At the last moment I got an invitation over the phone for dinner at the Russian Legation. I barely arrived in time because the streets were full of people who went to the rallies. The government, the mayor, the Bucharest commander, and myself have been invited to this dinner. Ana Pauker was the only invited woman. The speeches began, which were characterized by flattery and platitudes. Ana Pauker spoke as well; I hear her for the first time. She speaks good Romanian, without a very strong Jewish accent; she speaks kind of fast, and without a beautiful intonation, to say nothing of the fact that her speech is common, so I was disappointed, because people said she was such an intelligent woman. [...]
March 23, 1945. The Agrarian Law was passed, confiscating any piece of property over 50 hectares. This is a typically Communist law, and it will create much discontent, because there are too few pieces of property to satisfy all the peasants.
With this law, the government has managed to spread poverty to large cultivators as well, without benefiting the peasants.
March 30, 1945. The end is near. The entire allied front is moving. [...]
Many officers have been dismissed from the army, some with good reason, but many because they did not please the Russians or the Communists.
April 1945. The government’s newspapers are competing with each other to laud the fruitful activity of the government and to point to the benefits that have fallen over this country. Very well, but I do not understand why they attack the previous governments. In various newspaper articles as well as in speeches on the radio or at meetings, the following sentence is being reiterated very often, like a leitmotif: the governments that have preceded the current government, which is one of broad democratic concentration, were governments of reactionaries, or they sabotaged the armistice, or the agriculture, or democracy, or the achievements of labor unions, or the purging of the state apparatus, and so on, according to the imagination of the journalist, speaker, or orator.
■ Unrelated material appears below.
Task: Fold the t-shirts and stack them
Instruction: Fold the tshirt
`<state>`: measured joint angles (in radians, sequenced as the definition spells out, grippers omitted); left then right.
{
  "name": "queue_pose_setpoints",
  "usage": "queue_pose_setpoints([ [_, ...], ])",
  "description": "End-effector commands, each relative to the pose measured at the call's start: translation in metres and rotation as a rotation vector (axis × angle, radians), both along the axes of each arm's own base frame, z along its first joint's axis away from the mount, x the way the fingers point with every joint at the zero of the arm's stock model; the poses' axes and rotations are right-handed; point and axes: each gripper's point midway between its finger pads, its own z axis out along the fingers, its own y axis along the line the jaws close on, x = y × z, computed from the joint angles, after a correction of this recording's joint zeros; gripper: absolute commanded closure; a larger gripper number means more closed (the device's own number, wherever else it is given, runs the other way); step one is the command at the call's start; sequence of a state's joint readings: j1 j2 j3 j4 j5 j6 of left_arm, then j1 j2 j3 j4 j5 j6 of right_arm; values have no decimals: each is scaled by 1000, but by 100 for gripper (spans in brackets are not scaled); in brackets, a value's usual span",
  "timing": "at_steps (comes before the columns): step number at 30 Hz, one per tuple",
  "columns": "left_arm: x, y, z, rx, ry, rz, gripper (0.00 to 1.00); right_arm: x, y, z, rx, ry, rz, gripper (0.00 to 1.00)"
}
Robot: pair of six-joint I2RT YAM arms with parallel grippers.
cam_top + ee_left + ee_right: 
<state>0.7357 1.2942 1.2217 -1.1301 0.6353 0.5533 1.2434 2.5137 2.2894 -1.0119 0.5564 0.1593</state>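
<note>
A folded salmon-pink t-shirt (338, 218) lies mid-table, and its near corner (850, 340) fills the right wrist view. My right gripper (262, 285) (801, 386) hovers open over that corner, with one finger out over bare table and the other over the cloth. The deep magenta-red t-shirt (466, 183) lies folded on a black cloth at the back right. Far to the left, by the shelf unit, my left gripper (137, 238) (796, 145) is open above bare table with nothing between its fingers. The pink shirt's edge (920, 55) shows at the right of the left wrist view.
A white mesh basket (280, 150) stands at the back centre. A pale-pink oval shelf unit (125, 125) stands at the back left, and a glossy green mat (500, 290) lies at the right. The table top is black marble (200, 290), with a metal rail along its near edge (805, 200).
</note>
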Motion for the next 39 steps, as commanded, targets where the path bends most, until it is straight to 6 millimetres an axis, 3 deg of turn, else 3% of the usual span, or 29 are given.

I am not a politician, and I entered into the political mechanism by accident, due to the posts I held before August 23, 1944. However, I realize that the accusations brought against the governments I was the head of are unfair, and I explain this by the bad habit we have, namely to throw dirt on the past. When a new government is brought to the helm, an agenda with the matters that government has to solve is developed. Therefore, a government can only be criticized over the way in which it solved the matters at hand, fully or partially, and over the means it used. Any criticism on other bases than the ones above is biased.
On August 23, when the king honored me with forming the government, these were the matters I had to solve:
1) To take Romania out of the war alongside Germany.
2) To conclude an armistice with the Allies.
3) To cleanse the Romanian soil of Germans, in order to avoid war on the national soil.
4) To cover the Soviet army for future operations.
5) To organize the implementation of the armistice in all sincerity.
6) The participation of the Romanian army, with a maximum of effort, [in the war] up to the complete defeat of Germany.
The first five planks were favorably solved by the first government I was the head of; the last plank – which required a wider development over time – has been implemented by all the governments since August 23 to date, and I have been actively involved in that, not only as head of two governments, but most of all as chief of the General Staff.
April 27, 1945. [...] In this country they continue to arrest people and send them to camps, those camps that were so toughly criticized in Antonescu’s time; I see the current government has re-established them. [...]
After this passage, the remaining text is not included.